Especialistas avaliam que, mais do que o volume de recursos, o principal problema da segurança pública no Brasil é a falta de coordenação entre os gastos. Essa crítica ganhou força nos debates sobre a PEC da Segurança, proposta pelo governo Lula (PT) para constitucionalizar o Susp e seus fundos, estabelecendo diretrizes mínimas para os órgãos de segurança.

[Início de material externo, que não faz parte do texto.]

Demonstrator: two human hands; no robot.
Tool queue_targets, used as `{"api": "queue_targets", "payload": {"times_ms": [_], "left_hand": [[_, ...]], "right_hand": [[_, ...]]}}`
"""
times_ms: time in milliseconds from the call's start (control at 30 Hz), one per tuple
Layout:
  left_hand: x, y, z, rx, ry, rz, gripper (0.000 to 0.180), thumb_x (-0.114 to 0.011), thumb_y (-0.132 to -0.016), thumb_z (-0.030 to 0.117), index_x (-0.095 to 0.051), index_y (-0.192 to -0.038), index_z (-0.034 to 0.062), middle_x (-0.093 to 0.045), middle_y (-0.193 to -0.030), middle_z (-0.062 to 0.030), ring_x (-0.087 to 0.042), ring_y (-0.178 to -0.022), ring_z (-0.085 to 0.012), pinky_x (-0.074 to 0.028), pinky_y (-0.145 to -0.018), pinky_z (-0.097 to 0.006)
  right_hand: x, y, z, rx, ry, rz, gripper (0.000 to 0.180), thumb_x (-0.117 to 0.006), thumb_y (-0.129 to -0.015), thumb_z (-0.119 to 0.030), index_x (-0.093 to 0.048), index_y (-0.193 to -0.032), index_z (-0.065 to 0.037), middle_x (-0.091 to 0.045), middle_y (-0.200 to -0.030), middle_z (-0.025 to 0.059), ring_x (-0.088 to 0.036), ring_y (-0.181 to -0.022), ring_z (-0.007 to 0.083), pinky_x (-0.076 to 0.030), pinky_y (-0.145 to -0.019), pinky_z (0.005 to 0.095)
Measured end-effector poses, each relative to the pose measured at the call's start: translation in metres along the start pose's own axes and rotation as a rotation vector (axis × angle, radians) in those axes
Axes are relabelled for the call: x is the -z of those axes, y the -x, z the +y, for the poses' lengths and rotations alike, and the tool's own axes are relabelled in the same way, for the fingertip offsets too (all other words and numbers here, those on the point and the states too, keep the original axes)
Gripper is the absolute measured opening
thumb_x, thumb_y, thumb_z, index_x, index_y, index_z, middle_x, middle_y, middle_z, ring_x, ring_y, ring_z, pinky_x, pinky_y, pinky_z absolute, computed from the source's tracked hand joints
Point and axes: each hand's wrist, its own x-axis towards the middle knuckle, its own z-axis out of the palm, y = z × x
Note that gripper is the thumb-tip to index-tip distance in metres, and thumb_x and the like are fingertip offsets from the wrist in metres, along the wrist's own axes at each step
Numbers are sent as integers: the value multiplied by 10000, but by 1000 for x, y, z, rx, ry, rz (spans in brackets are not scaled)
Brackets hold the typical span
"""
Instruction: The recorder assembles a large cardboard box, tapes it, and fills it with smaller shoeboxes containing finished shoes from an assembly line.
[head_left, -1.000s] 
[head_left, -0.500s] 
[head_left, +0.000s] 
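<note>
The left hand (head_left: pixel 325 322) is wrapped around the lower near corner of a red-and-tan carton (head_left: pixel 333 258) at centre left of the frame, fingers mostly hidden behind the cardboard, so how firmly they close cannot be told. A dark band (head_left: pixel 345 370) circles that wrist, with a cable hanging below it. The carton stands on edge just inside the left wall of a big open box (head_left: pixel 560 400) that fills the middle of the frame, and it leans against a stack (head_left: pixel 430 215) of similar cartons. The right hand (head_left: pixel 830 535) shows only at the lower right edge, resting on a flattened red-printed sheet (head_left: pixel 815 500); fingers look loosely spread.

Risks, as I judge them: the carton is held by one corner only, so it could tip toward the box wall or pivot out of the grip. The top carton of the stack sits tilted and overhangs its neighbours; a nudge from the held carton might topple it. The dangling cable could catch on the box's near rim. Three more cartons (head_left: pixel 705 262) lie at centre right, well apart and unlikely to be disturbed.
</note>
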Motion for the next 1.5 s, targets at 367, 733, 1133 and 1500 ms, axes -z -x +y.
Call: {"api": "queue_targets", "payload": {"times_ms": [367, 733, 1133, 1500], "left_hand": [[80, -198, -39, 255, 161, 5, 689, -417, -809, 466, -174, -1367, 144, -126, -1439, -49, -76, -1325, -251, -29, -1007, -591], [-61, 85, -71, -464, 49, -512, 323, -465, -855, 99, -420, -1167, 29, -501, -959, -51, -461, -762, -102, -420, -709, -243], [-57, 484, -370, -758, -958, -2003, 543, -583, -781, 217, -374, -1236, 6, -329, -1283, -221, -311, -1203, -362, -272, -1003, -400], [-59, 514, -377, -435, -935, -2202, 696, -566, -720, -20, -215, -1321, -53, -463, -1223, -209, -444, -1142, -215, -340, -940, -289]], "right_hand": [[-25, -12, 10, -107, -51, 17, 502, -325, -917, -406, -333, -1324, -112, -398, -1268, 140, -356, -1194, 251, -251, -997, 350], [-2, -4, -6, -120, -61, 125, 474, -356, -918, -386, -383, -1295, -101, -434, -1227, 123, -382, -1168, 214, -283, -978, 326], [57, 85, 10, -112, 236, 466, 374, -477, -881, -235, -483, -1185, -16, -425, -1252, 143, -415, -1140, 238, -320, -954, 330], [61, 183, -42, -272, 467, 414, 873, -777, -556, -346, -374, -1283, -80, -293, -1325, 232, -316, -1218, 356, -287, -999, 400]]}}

Para Pantaleão, a iniciativa poderia ajudar a enfrentar a fragmentação de informações na gestão da área. Ele defende a criação de um sistema nacional padronizado, com dados unificados sobre crimes, boletins de ocorrência, taxas de resolução e acompanhamento dos casos. “O ideal seria que essas informações fossem públicas, como ocorre nos Estados Unidos e na África do Sul. No mínimo, o Ministério da Justiça precisa ter capacidade de consolidar esses dados”, afirma.
O pesquisador também critica o modelo de policiamento brasileiro, que separa patrulhamento e investigação entre diferentes corporações, o que tende a gerar resultados menos eficientes. Em países como Canadá, Estados Unidos e Reino Unido, essas funções costumam estar integradas, no chamado ciclo completo de polícia, modelo que facilita a gestão baseada em dados. Para ele, a Polícia Federal é o exemplo mais próximo desse padrão no Brasil.
Já Ursula Peres avalia que a principal mudança trazida pela PEC seria a criação de uma coordenação sistêmica, semelhante ao que ocorre no SUS, promovendo decisões conjuntas entre União, estados e municípios. Segundo ela, um sistema integrado de segurança pública exigiria metas compartilhadas entre o policiamento e o sistema de Justiça, além de maior monitoramento e transparência das ações de cada órgão.
Para a pesquisadora, essa integração é fundamental diante da atuação nacional do crime organizado, enquanto o poder público ainda opera de forma fragmentada. “Sem coordenação, estamos apenas enxugando gelo”, conclui.